Case ID: ad_264/html/0734-02.html
Source: Caselaw Access Project
Author: {"author": "", "license": "Public Domain", "url": "https://static.case.law/"}
Date Created: 2024-08-24T03:29:51.129683

In the Matter of the Application of Alleyne Macnab Runyon for the Revocation of Letters of Administration Issued to Agnes Rampe on the Estate of Mary O’Connor, Deceased. Alleyne Macnab Runyon, Appellant; Agnes Rampe, as Administratrix, etc., of Mary O’Connor, Deceased, Respondent.

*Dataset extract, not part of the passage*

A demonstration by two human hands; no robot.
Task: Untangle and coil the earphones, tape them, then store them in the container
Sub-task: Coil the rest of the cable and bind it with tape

   Decree of the Queens County Surrogate’s Court dismissing the petition of Alleyne Macnab Runyon to revoke letters of administration issued to Agnes Rampe, on the estate of Mary O’Connor, deceased, reversed on the law and the facts, the petition granted, with costs to the appellant, payable out of the estate, and the matter remitted to the Surrogate’s Court for the entry of a decree accordingly, and for further proceedings. The documentary proof in this case establishes that the decedent and appellant’s father, James, were the children of John and Margaret Smith. This proof was also sufficient to establish that the declarants, quoted by the witnesses, were related to the family of which the declarants assumed to speak, slight proof being sufficient for this purpose. (Richardson on Evidence [5th ed.], § 259.) The facts and circumstances evidenced herein, including the fact that appellant’s father and the decedent recognized that Margaret George — formerly Margaret Smith — was their mother at the time of the funeral of that individual, as did the half brother, Thomas Frederick George, and that decedent recognized that petitioner and her sisters and brother were decedent’s nieces and nephew, all confirm the propriety of a finding that the appellant’s father was decedent’s brother. Lazansky, P. J., Hagarty, Carswell, Johnston and Taylor, JJ., concur.